What to work on:
Without altering a word, return the records below, but exclude the pictures.
..........
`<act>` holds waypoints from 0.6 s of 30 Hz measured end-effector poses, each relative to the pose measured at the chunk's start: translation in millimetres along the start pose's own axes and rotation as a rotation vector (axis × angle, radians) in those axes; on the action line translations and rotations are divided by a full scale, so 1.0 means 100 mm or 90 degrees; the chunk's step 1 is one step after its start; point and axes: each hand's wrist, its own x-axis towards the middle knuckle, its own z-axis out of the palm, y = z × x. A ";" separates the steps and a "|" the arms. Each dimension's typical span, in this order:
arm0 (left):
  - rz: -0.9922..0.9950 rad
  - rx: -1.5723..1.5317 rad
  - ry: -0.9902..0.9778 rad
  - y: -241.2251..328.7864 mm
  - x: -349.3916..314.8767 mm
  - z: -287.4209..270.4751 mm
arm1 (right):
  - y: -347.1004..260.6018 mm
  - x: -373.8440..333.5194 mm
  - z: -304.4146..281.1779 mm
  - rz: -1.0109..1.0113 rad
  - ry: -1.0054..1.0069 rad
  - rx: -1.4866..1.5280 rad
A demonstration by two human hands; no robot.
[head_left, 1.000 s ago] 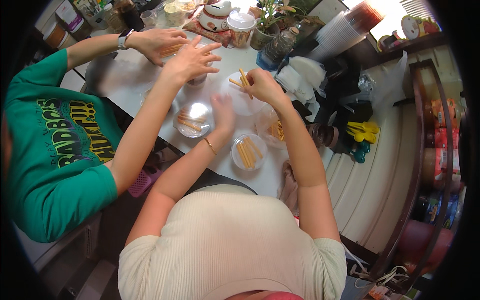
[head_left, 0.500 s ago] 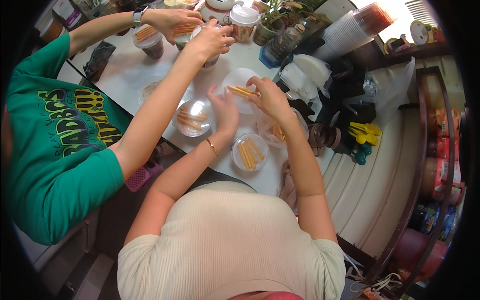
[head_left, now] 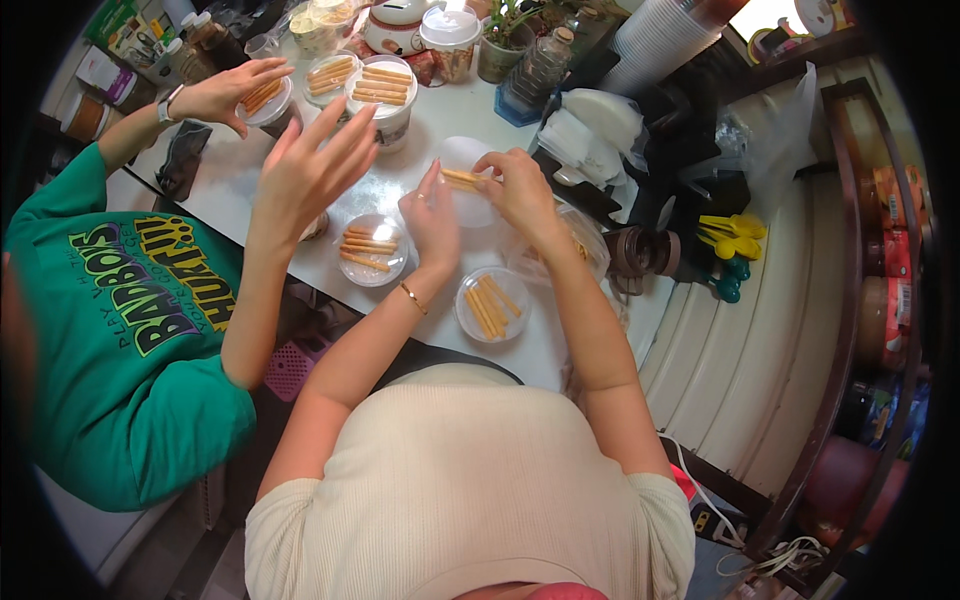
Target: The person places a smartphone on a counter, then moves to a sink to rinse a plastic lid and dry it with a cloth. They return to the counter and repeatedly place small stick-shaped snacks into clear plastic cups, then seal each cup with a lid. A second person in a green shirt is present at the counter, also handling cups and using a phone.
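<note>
My right hand [head_left: 518,192] pinches a few golden wafer sticks [head_left: 463,180] above a round white lid [head_left: 462,212]. My left hand [head_left: 432,222], slightly blurred, has its fingers stretched up at the left end of these sticks. Nearer to me stands a clear round container [head_left: 462,310] with several wafer sticks [head_left: 490,308] under its top. To its left is another clear container [head_left: 374,272] with wafer sticks laid across. Beside my right wrist lies a clear plastic bag [head_left: 590,243] with more sticks, partly hidden by my forearm.
A co-worker in a green shirt [head_left: 160,400] reaches in from the left, hands near stick-topped cups [head_left: 392,128]. At the back stand a lidded cup [head_left: 450,42], a potted plant [head_left: 507,45] and a glass bottle [head_left: 540,70]. Stacked clear cups [head_left: 660,45] and yellow spoons [head_left: 733,240] are at right.
My left hand has come up to the sticks' left end, and my right hand has shifted slightly left with them. The co-worker's hands have drawn back left from the cups, uncovering their stick-filled tops.
</note>
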 end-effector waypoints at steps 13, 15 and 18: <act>-0.030 -0.020 0.003 0.17 0.08 -0.01 | 0.07 0.08 0.00 0.015 0.033 -0.016; -0.058 -0.051 0.000 0.24 0.03 -0.06 | 0.00 0.07 -0.05 0.033 0.007 -0.014; 0.002 -0.053 -0.006 0.14 -0.09 -0.11 | -0.10 0.04 -0.14 0.038 -0.005 -0.011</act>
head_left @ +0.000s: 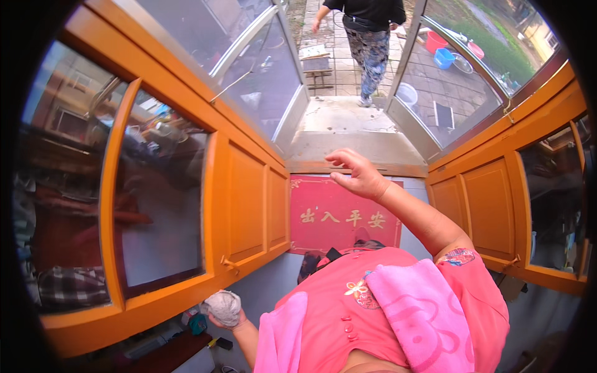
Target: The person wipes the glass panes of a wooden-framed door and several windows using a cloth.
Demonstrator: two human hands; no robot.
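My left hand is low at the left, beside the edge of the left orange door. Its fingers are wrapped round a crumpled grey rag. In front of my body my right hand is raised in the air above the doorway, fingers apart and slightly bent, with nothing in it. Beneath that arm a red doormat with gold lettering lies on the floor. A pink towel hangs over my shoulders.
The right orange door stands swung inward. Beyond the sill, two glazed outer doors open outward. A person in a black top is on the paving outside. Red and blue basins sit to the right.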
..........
Output for this exercise:
`<act>` holds waypoints from 0.6 s of 30 Hz measured end-effector poses, each relative to the pose measured at the chunk's start: translation in millimetres along the start pose's own axes and rotation as a rotation vector (axis × angle, radians) in those axes; on the action line translations and rotations are divided by a full scale, so 1.0 means 100 mm or 90 degrees; the chunk's step 1 is one step after its start; point and axes: each hand's wrist, its own x-axis towards the middle knuckle, its own z-axis out of the palm, y = z × x. A ";" separates the steps and a "|" the arms. Each dimension's typical span, in this order:
arm0 (left):
  - rz: -0.9922..0.9950 rad
  - rx: -1.5723..1.5317 rad
  - ry: -0.9902..0.9778 rad
  - y: -241.2251..328.7864 mm
  - x: -349.3916..314.8767 mm
  - z: -287.4209..270.4751 mm
arm1 (right):
  - y: -347.1004..260.6018 mm
  - x: -373.8440..333.5194 mm
  - z: -304.4146..281.1779 mm
  - rz: -1.0109..1.0113 rad
  - ry: -1.0054..1.0069 rad
  - rx: -1.4866..1.5280 rad
A demonstration by two human hands; no robot.
[head_left, 1.000 s ago] 
[head_left, 0.500 s ago] 
[head_left, now] 
Target: The person places a smartphone on a counter, then moves to a sink to rinse a plastic lid and dry it with a cloth. They return to the counter and repeatedly place small stick-shaped snacks into clear plastic cups, then seal each cup with a lid. A second person in a green shirt is present at the counter, also handling cups and using a phone.
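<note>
My right hand [head_left: 518,192] pinches a few golden wafer sticks [head_left: 463,180] above a round white lid [head_left: 462,212]. My left hand [head_left: 432,222], slightly blurred, has its fingers stretched up at the left end of these sticks. Nearer to me stands a clear round container [head_left: 462,310] with several wafer sticks [head_left: 490,308] under its top. To its left is another clear container [head_left: 374,272] with wafer sticks laid across. Beside my right wrist lies a clear plastic bag [head_left: 590,243] with more sticks, partly hidden by my forearm.
A co-worker in a green shirt [head_left: 160,400] reaches in from the left, hands near stick-topped cups [head_left: 392,128]. At the back stand a lidded cup [head_left: 450,42], a potted plant [head_left: 507,45] and a glass bottle [head_left: 540,70]. Stacked clear cups [head_left: 660,45] and yellow spoons [head_left: 733,240] are at right.
My left hand has come up to the sticks' left end, and my right hand has shifted slightly left with them. The co-worker's hands have drawn back left from the cups, uncovering their stick-filled tops.
</note>
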 end-effector waypoints at steps 13, 15 and 18: <act>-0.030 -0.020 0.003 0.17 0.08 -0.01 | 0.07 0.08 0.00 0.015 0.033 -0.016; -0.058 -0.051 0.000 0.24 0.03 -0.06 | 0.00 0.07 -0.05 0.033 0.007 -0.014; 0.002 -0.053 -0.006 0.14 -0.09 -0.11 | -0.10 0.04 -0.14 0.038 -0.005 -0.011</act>
head_left @ +0.000s: 
Target: The person wipes the glass panes of a wooden-framed door and several windows using a cloth.
Demonstrator: two human hands; no robot.
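My left hand is low at the left, beside the edge of the left orange door. Its fingers are wrapped round a crumpled grey rag. In front of my body my right hand is raised in the air above the doorway, fingers apart and slightly bent, with nothing in it. Beneath that arm a red doormat with gold lettering lies on the floor. A pink towel hangs over my shoulders.
The right orange door stands swung inward. Beyond the sill, two glazed outer doors open outward. A person in a black top is on the paving outside. Red and blue basins sit to the right.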

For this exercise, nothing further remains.